**How to complete this task:**
Below are some entries; state how many of their lines include the word "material" and give no more than that number.

(Stored data)
────────────────────────────────────────
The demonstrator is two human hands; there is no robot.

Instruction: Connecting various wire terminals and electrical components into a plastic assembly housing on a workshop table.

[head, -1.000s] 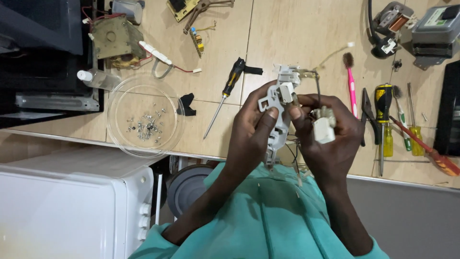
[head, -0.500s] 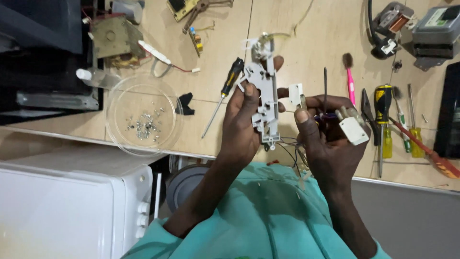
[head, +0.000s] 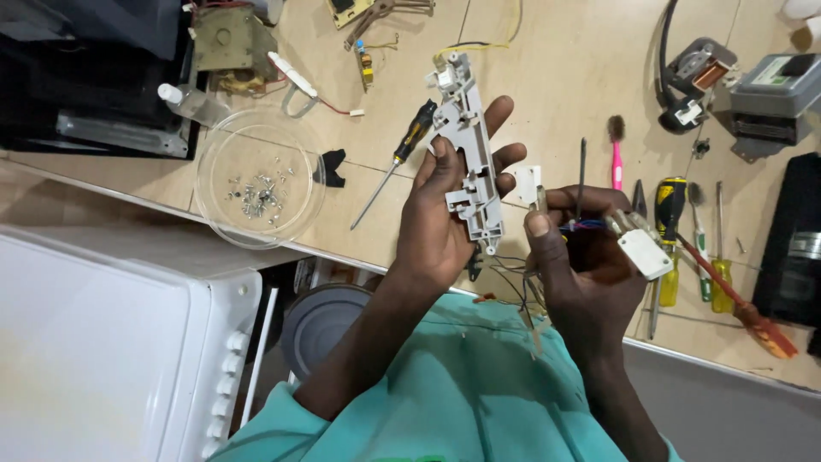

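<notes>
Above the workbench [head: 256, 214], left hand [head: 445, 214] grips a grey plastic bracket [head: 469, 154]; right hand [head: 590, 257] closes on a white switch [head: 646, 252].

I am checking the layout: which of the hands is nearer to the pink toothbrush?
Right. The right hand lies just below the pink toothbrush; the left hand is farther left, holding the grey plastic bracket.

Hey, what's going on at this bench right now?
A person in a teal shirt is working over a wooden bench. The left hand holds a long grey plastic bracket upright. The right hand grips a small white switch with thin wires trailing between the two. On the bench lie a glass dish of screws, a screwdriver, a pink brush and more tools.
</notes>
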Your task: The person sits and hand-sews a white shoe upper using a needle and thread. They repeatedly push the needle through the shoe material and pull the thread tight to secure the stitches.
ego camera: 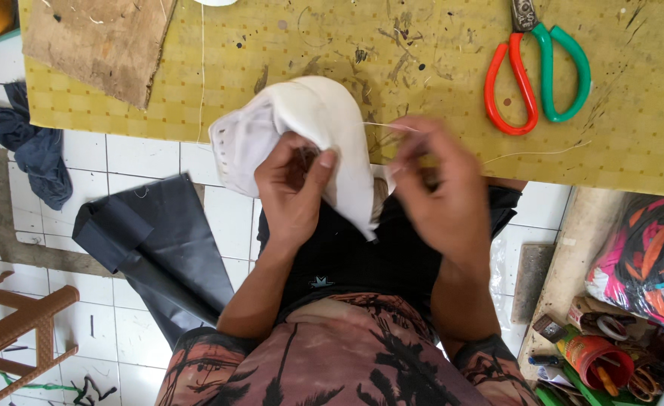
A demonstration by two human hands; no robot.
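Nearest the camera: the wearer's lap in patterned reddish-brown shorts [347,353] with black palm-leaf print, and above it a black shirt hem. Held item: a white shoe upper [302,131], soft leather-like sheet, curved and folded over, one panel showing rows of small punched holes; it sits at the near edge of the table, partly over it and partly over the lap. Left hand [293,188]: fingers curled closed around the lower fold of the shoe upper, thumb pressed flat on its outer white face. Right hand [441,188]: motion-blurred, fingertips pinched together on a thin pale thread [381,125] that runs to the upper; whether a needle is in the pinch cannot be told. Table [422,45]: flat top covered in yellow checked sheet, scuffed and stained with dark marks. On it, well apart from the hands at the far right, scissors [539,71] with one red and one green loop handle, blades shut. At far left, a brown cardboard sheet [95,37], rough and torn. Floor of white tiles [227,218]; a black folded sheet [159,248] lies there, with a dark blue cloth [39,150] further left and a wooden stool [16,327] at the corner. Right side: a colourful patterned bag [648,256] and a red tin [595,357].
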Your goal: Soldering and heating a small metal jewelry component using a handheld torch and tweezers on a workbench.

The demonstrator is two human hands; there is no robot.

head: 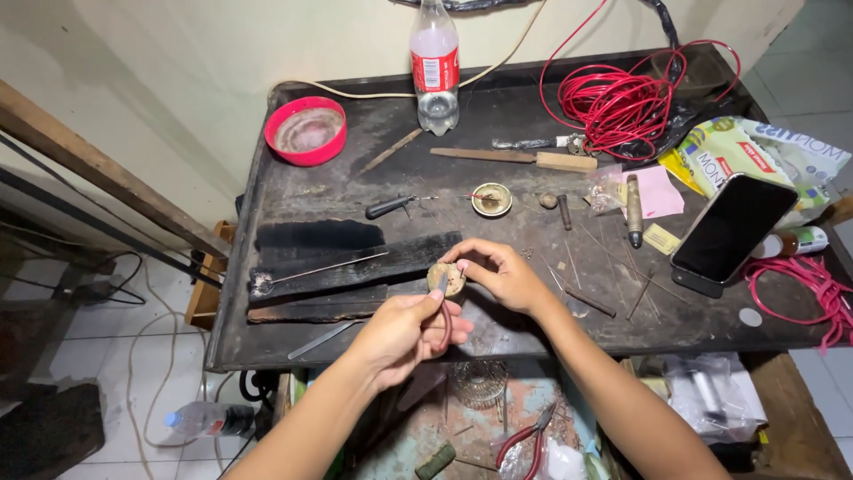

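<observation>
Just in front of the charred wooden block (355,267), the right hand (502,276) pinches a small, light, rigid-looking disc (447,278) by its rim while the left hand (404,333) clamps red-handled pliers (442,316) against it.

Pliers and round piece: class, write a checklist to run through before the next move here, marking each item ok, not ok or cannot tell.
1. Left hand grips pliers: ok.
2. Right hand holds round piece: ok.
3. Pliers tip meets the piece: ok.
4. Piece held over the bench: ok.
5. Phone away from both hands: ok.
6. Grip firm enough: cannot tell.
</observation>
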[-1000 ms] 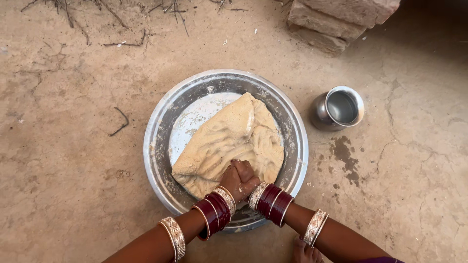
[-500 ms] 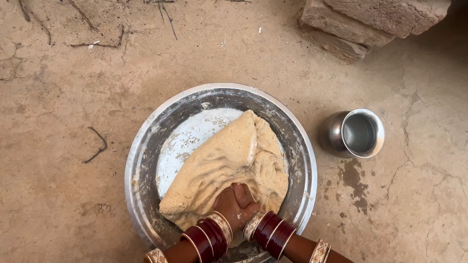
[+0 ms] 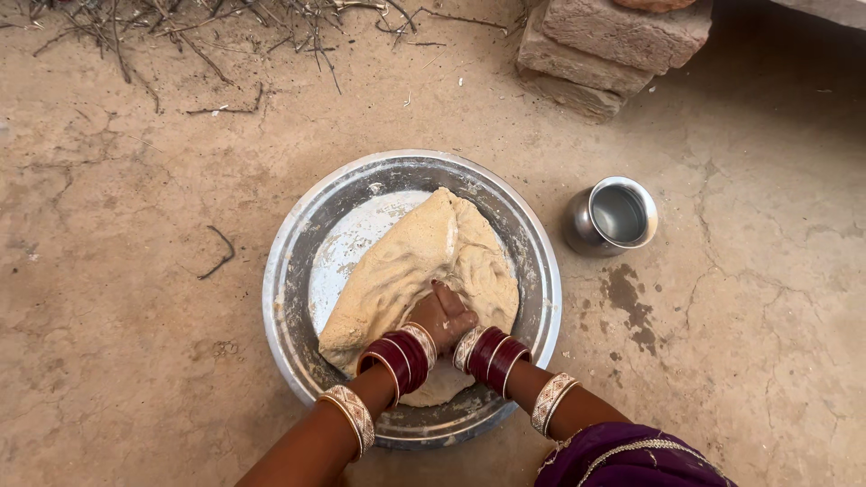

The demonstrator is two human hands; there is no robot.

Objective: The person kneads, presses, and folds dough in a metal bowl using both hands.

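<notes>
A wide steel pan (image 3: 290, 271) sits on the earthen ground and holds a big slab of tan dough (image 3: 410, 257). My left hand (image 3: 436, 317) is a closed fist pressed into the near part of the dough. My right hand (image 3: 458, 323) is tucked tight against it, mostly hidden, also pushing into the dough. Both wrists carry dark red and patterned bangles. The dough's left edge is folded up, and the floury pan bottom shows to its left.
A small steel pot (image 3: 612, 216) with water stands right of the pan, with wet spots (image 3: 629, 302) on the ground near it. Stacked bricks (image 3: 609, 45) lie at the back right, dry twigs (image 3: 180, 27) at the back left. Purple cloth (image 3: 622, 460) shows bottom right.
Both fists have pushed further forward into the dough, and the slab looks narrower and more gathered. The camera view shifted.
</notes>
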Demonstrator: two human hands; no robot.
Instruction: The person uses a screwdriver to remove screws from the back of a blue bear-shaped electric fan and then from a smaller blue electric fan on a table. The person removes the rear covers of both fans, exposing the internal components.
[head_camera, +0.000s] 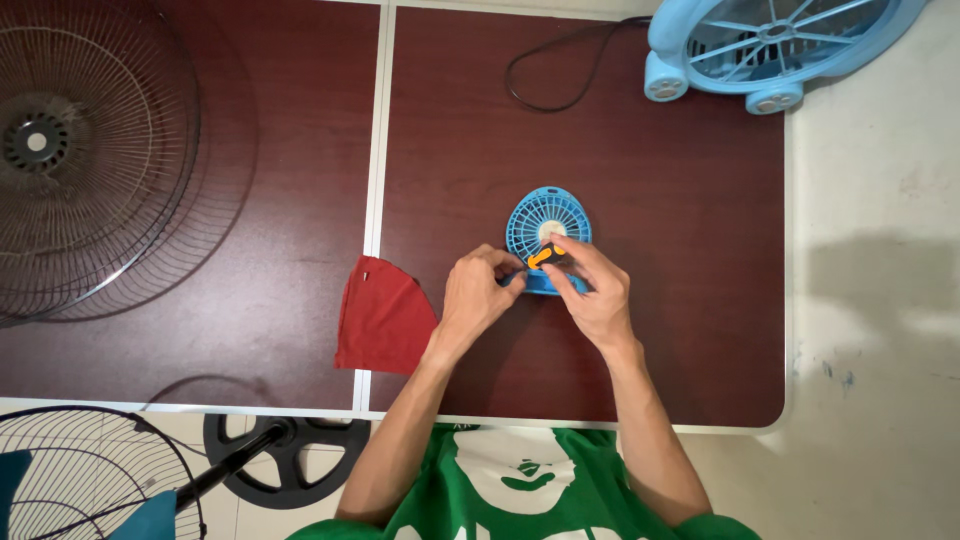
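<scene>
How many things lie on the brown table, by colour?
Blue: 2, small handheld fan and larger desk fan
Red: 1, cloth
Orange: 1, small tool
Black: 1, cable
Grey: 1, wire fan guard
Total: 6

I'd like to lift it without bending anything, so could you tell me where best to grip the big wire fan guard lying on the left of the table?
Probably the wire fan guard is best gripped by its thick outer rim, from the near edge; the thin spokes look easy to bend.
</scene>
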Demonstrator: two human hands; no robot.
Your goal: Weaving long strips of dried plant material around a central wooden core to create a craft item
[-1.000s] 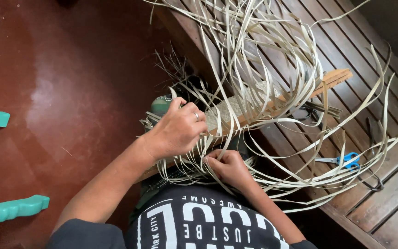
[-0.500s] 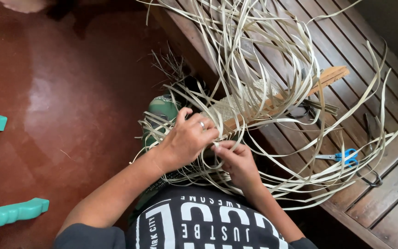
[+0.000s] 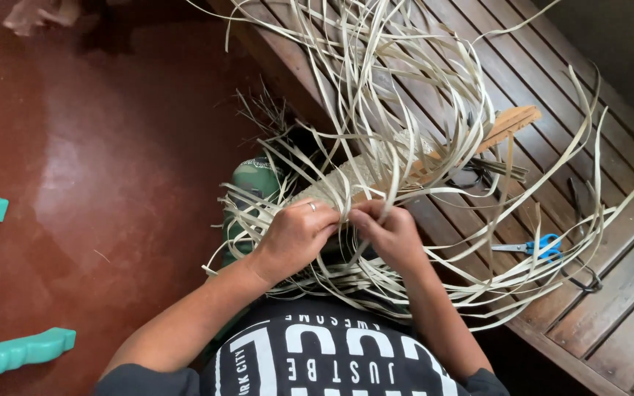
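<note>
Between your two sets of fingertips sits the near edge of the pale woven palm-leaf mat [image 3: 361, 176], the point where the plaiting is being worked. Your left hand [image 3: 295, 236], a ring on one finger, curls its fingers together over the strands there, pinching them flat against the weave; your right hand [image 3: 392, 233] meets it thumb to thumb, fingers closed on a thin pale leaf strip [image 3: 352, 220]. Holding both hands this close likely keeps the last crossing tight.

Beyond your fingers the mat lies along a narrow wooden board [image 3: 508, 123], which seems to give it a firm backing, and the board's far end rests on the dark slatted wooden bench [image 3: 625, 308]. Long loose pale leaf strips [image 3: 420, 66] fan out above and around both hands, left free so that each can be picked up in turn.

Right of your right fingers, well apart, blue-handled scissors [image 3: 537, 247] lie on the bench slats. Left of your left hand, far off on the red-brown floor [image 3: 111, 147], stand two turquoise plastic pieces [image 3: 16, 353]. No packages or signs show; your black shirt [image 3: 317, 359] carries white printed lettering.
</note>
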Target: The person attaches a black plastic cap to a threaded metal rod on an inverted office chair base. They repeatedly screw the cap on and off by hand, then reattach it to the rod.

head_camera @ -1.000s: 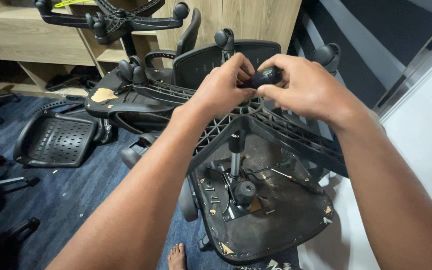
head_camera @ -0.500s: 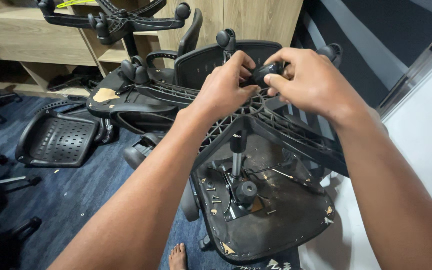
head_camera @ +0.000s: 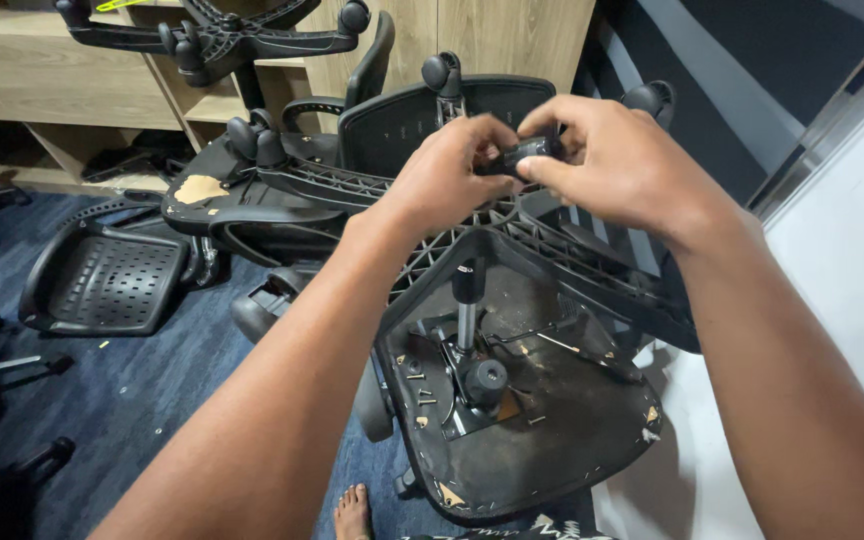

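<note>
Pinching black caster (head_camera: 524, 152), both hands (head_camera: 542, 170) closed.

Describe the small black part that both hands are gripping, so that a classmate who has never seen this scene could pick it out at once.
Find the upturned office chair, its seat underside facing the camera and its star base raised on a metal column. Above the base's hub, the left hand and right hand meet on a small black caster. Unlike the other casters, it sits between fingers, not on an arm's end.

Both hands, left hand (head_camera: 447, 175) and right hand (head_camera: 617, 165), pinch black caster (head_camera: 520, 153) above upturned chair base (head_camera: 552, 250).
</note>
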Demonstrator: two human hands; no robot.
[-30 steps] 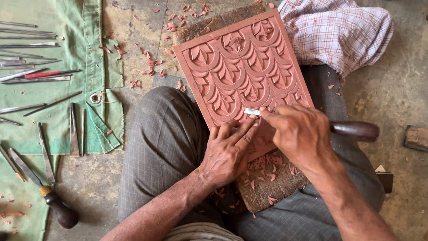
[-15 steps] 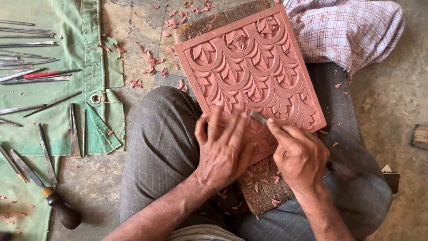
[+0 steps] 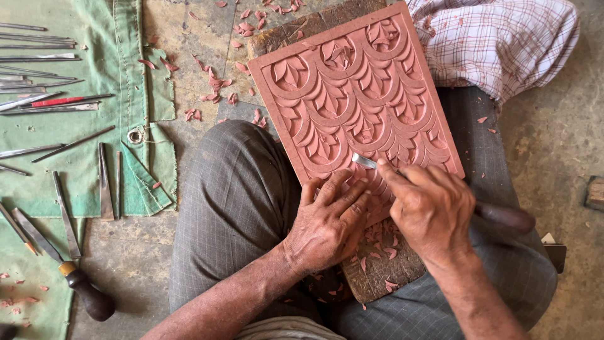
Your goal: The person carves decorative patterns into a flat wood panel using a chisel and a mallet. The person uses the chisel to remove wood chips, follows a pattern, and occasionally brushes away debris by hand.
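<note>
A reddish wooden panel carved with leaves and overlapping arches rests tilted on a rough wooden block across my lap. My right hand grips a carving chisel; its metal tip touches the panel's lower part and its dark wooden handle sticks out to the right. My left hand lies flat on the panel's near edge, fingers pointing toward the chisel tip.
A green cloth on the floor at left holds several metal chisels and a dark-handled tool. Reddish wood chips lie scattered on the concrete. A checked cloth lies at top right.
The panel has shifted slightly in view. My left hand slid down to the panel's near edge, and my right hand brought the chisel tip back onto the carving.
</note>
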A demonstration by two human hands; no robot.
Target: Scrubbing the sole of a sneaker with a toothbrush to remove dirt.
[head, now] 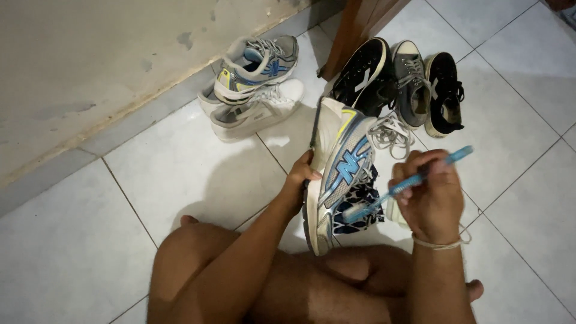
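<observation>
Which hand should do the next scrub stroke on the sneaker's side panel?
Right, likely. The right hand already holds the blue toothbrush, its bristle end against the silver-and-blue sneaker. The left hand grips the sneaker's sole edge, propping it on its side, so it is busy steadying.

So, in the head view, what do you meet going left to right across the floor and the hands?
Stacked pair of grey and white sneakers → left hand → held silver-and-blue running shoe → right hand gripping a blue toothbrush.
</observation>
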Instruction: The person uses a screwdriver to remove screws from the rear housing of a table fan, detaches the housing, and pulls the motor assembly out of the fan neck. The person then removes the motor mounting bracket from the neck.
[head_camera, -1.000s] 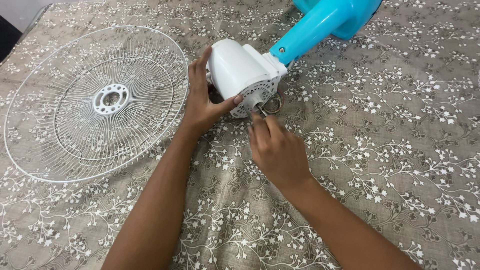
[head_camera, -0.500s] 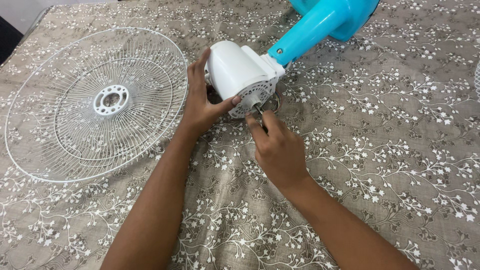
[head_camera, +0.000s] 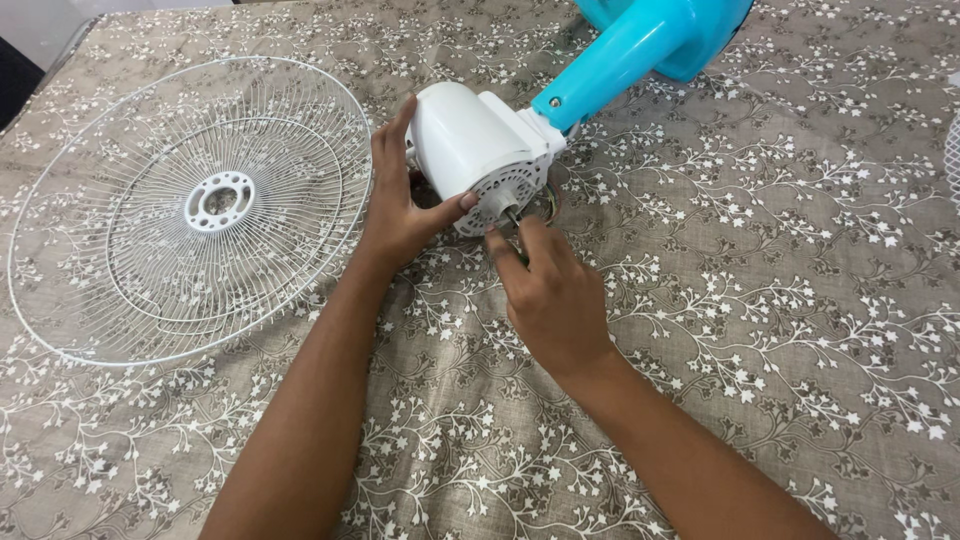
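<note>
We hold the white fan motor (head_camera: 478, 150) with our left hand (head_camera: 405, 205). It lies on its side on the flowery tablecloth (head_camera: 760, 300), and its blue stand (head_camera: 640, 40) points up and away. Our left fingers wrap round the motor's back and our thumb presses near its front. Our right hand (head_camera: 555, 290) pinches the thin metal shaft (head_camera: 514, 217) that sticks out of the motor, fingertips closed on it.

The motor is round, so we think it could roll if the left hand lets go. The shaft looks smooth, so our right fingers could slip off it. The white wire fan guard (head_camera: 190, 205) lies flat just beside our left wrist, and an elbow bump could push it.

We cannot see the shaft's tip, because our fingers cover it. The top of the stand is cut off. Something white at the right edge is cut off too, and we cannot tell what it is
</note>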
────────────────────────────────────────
**Exercise answer:**
2